The numbers (1-5) are the "keys" for the actual emails you will send. The first part of the info var represents how long (in days) you wait to send the next message. The second part of the info var is the subject line that will be assigned to the email.

In this case, the welcome email is sent immediately (0), the Day 1 lesson is sent about 15 minutes later (Each .01 works out to 14.4 minutes). And Day 2-4 come a day later each. If I wanted to include an extra email between day 2 and 3 for example, for a supplemental checkin email to see how they are doing, and maybe send a follow-up email a couple days later, I could change the scheduler to look like this:

1: 0 | Welcome to the Class
2: .01 | Day 1. Introduction to Basket Weaving
3: 1 | Day 2. Basic Weaving Techniques
4. .6 | How is it going?
5: .4 | Day 3. Principles of Basket Design
6: 1 | Day 4. Put it all together...
7: 3 | Ready for another class?

Here, the "How is it going?" email is sent .6 days after the day 2 email (which amounts to about 14.5 hours) and then Day 3 resumes at the right time, a full day after Day 2 (.6 + .4 = 1). Then there's a follow up email "Ready for another class?" that comes out 3 days after they get the Day 4 email.

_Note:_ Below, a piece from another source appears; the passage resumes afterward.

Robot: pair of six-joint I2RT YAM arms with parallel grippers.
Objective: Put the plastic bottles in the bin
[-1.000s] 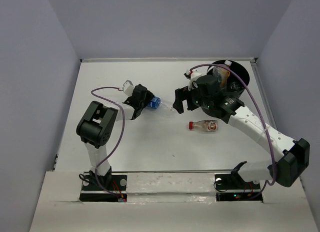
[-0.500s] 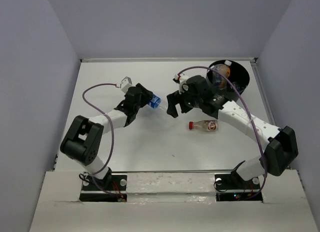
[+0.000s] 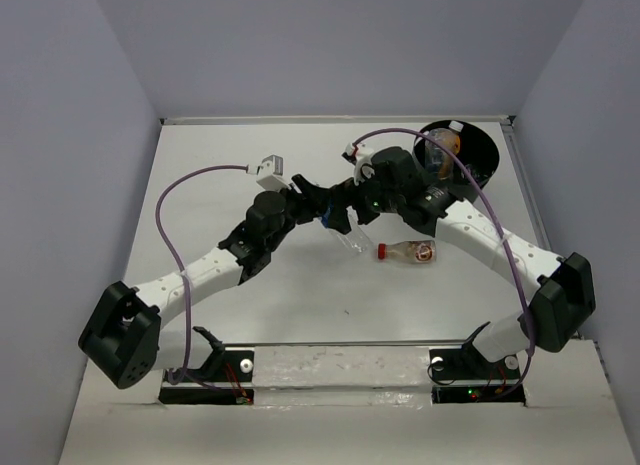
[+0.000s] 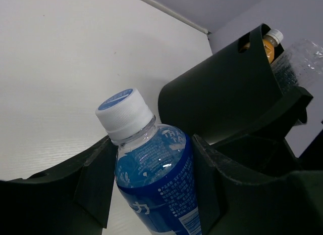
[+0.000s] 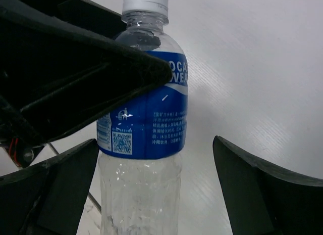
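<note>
We see the left gripper (image 4: 151, 149) pinching a blue-labelled bottle (image 5: 144, 119) just under its white cap, near the middle of the table (image 3: 200, 175). The right gripper (image 5: 156, 189) is spread wide, one finger either side of the bottle's clear lower body, seemingly not touching it. A red-capped bottle (image 3: 408, 251) lies nearby. The bin (image 3: 490, 160) stands far right, an orange-capped bottle (image 3: 445, 143) inside.

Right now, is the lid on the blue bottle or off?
On. A white cap sits screwed onto the neck of the blue-labelled bottle, seen clearly in the left wrist view.
</note>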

Obviously you could change this schedule to accommodate any email sequence you want--including weekly classes, or a 30 day follow-up email.

I could also have a drip called code.drip.basket-grads that contains a separate follow up series for graduates, maybe designed to encourage them to sign up for Basket Weaving II. :)

The actual content of the message is stored at code.drip.basket.1, code.drip basket.2 etc. You can edit these messages at any time and those changes will automatically be applied to all queued mail, as the mailer plugin generates the content for each message at the time it is set to go out.

Note that if you insert steps into your scheduler, you will need to rename your drip files so the right emails gets sent out at the right time.

Both subject lines and message bodies can be customized with mbase values by simply inserting the normal mbase code. IE, if you want to insert their name in the subject line, put {~name}.

The site.mailer section has several tools to help you track various logs, to make sure your messages are going out, and help you troubleshoot issues if they are not. Available email message files and email drip files are listed in the site.email section.